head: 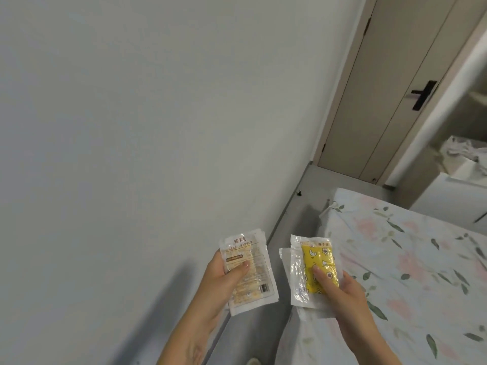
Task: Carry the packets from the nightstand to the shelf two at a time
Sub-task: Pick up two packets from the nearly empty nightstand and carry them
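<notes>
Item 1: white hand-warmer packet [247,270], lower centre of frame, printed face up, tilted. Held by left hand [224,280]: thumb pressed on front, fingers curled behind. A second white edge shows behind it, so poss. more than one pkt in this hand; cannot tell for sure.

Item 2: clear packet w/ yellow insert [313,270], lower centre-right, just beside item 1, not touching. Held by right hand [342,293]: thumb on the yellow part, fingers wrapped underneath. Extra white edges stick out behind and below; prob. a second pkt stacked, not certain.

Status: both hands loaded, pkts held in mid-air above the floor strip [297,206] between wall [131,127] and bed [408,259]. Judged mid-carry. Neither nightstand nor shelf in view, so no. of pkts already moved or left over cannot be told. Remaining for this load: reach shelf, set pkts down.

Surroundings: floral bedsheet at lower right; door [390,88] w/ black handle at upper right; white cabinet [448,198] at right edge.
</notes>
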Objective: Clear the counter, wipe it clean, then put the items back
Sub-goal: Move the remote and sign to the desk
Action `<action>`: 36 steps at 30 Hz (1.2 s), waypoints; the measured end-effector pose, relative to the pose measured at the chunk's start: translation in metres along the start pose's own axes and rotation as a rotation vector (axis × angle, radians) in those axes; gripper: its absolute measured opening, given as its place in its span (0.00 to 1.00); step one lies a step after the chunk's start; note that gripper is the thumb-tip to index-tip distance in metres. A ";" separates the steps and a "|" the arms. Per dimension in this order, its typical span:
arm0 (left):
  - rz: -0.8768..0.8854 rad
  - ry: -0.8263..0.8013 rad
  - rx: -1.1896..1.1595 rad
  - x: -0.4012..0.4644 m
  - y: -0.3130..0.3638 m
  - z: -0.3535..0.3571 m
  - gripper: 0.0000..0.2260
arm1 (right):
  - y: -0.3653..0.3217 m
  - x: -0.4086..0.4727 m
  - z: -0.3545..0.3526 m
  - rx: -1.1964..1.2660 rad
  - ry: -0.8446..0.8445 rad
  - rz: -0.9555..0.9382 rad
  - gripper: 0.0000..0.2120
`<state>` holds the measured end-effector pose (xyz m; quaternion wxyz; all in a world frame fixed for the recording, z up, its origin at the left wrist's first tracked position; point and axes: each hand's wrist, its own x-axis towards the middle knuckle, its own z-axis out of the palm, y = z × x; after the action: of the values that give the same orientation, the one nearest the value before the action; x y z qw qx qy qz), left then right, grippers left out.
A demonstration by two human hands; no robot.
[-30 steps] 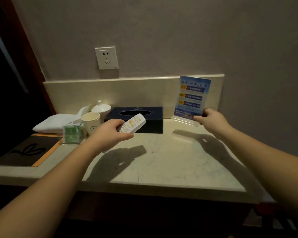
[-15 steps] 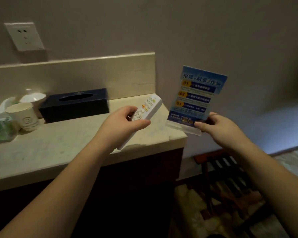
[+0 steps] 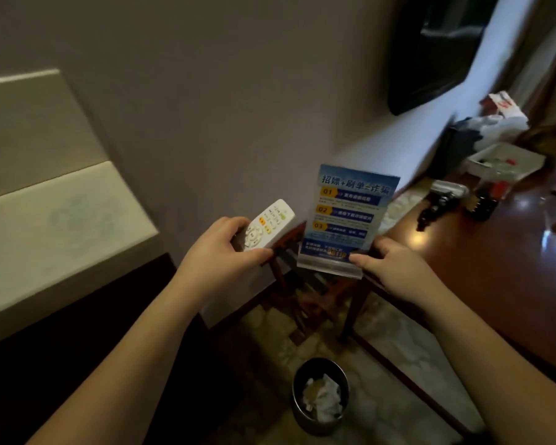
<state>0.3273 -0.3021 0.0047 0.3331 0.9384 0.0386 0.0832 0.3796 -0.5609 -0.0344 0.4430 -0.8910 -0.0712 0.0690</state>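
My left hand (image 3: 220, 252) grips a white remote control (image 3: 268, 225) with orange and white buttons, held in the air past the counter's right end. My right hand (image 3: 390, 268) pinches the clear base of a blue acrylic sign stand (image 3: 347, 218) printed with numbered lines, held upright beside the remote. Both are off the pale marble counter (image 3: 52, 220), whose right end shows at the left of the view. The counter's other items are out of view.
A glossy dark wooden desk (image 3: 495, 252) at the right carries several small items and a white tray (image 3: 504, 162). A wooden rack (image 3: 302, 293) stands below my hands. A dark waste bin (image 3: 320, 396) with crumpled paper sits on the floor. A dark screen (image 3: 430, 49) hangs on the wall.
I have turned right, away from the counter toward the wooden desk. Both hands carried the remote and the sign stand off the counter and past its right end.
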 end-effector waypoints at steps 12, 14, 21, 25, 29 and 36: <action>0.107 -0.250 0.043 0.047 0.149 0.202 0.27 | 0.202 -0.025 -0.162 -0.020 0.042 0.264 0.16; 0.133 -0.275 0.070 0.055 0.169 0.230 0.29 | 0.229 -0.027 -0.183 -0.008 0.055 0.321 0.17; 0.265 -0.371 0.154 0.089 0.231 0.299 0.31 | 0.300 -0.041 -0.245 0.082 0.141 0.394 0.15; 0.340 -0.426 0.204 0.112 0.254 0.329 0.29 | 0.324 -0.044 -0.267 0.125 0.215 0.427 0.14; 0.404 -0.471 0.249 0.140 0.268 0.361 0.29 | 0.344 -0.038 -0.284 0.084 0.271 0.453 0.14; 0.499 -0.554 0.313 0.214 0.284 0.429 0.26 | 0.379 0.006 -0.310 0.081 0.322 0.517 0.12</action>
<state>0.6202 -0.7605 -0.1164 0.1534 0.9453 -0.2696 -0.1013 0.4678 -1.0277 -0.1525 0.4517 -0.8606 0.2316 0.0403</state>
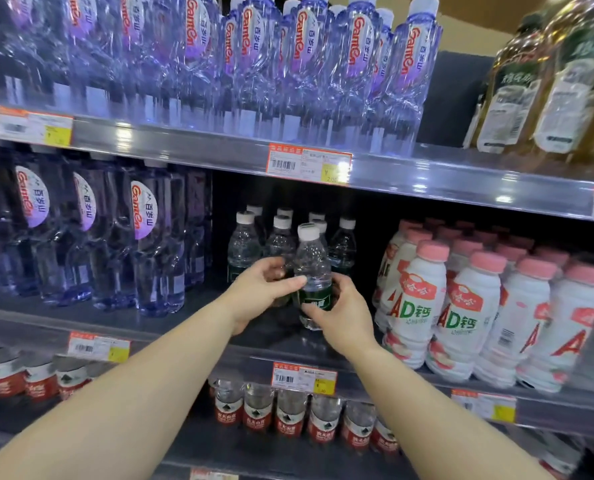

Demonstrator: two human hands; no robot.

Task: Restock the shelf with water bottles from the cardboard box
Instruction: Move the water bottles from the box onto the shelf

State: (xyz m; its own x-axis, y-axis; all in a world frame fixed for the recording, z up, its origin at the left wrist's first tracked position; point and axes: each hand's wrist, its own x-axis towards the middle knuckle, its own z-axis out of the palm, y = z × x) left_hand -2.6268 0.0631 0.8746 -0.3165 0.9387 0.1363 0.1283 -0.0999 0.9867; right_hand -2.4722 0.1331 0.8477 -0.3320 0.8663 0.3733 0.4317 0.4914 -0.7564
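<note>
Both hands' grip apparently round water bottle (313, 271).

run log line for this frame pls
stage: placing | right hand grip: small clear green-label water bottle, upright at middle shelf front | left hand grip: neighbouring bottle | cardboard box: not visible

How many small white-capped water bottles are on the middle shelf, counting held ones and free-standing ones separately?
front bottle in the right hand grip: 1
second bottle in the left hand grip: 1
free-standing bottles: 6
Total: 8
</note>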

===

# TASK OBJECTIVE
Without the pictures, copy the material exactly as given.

# ANSWER TO THIS TASK
head: 
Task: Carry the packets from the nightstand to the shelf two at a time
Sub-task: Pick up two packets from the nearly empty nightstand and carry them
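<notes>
Item 1: white hand-warmer packet [247,270], lower centre of frame, printed face up, tilted. Held by left hand [224,280]: thumb pressed on front, fingers curled behind. A second white edge shows behind it, so poss. more than one pkt in this hand; cannot tell for sure.

Item 2: clear packet w/ yellow insert [313,270], lower centre-right, just beside item 1, not touching. Held by right hand [342,293]: thumb on the yellow part, fingers wrapped underneath. Extra white edges stick out behind and below; prob. a second pkt stacked, not certain.

Status: both hands loaded, pkts held in mid-air above the floor strip [297,206] between wall [131,127] and bed [408,259]. Judged mid-carry. Neither nightstand nor shelf in view, so no. of pkts already moved or left over cannot be told. Remaining for this load: reach shelf, set pkts down.

Surroundings: floral bedsheet at lower right; door [390,88] w/ black handle at upper right; white cabinet [448,198] at right edge.
</notes>
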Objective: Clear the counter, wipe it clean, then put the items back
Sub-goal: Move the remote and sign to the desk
Action `<action>`: 36 steps at 30 Hz (1.2 s), waypoints; the measured end-effector pose, relative to the pose measured at the chunk's start: translation in metres along the start pose's own axes and rotation as a rotation vector (axis × angle, radians) in those axes; gripper: its absolute measured opening, given as its place in its span (0.00 to 1.00); step one lies a step after the chunk's start; note that gripper is the thumb-tip to index-tip distance in metres. A ";" separates the steps and a "|" the arms. Per dimension in this order, its typical span:
arm0 (left):
  - rz: -0.8768..0.8854 rad
  - ry: -0.8263..0.8013 rad
  - rx: -1.1896..1.1595 rad
  - x: -0.4012..0.4644 m
  - y: -0.3130..0.3638 m
  - z: -0.3535..0.3571 m
  - gripper: 0.0000..0.2260
arm1 (right):
  - y: -0.3653..0.3217 m
  - x: -0.4086..0.4727 m
  - z: -0.3545..0.3526 m
  - rx: -1.1964..1.2660 rad
  - ry: -0.8446..0.8445 rad
  - rz: -0.9555..0.9382 rad
  - gripper: 0.0000..0.2120
`<state>` holds the measured end-effector pose (xyz m; quaternion wxyz; all in a world frame fixed for the recording, z up, its origin at the left wrist's first tracked position; point and axes: each hand's wrist, its own x-axis towards the middle knuckle, its own z-axis out of the palm, y = z × x; after the action: of the values that give the same orientation, the one nearest the value before the action; x y z qw qx qy qz), left then right, grippers left out.
A demonstration by two human hands; no robot.
[-30 steps] 
[-15 steps] 
[+0 steps] 
<state>0.3273 -0.3021 0.0047 0.3331 0.9384 0.0386 0.0832 0.3796 -0.5609 -0.0344 0.4430 -0.8910 -0.0712 0.0690</state>
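My left hand (image 3: 220, 252) grips a white remote control (image 3: 268, 225) with orange and white buttons, held in the air past the counter's right end. My right hand (image 3: 390, 268) pinches the clear base of a blue acrylic sign stand (image 3: 347, 218) printed with numbered lines, held upright beside the remote. Both are off the pale marble counter (image 3: 52, 220), whose right end shows at the left of the view. The counter's other items are out of view.
A glossy dark wooden desk (image 3: 495, 252) at the right carries several small items and a white tray (image 3: 504, 162). A wooden rack (image 3: 302, 293) stands below my hands. A dark waste bin (image 3: 320, 396) with crumpled paper sits on the floor. A dark screen (image 3: 430, 49) hangs on the wall.
I have turned right, away from the counter toward the wooden desk. Both hands carried the remote and the sign stand off the counter and past its right end.
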 end-effector waypoints at steps 12, 14, 21, 25, 29 and 36: <action>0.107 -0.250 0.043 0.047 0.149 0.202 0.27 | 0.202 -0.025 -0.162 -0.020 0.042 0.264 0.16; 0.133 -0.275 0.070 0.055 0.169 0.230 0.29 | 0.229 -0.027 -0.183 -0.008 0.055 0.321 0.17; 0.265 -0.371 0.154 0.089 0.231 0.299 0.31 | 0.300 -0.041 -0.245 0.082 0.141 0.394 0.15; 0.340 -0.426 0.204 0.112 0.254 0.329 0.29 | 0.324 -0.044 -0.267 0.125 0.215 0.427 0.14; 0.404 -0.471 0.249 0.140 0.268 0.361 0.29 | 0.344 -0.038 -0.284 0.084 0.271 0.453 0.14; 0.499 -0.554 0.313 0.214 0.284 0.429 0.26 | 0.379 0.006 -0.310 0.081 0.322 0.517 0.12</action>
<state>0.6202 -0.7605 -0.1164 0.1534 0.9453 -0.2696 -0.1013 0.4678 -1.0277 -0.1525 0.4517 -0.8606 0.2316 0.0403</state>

Demonstrator: two human hands; no robot.

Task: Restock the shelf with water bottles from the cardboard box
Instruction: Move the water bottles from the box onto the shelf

State: (xyz m; its own x-axis, y-axis; all in a world frame fixed for the recording, z up, its origin at the left wrist's first tracked position; point and axes: each hand's wrist, its own x-axis towards the middle knuckle, its own z-axis out of the palm, y = z × x) left_hand -2.6268 0.0631 0.8746 -0.3165 0.9387 0.1363 0.1283 -0.0999 0.9867; right_hand -2.4722 0.1331 0.8477 -0.3320 0.8663 0.3733 0.4317 0.4914 -0.7564
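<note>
Both hands' grip apparently round water bottle (313, 271).

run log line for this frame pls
stage: placing | right hand grip: small clear green-label water bottle, upright at middle shelf front | left hand grip: neighbouring bottle | cardboard box: not visible

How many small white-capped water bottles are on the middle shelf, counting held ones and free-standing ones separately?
front bottle in the right hand grip: 1
second bottle in the left hand grip: 1
free-standing bottles: 6
Total: 8
</note>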

Work on this exercise is complete, and nothing remains.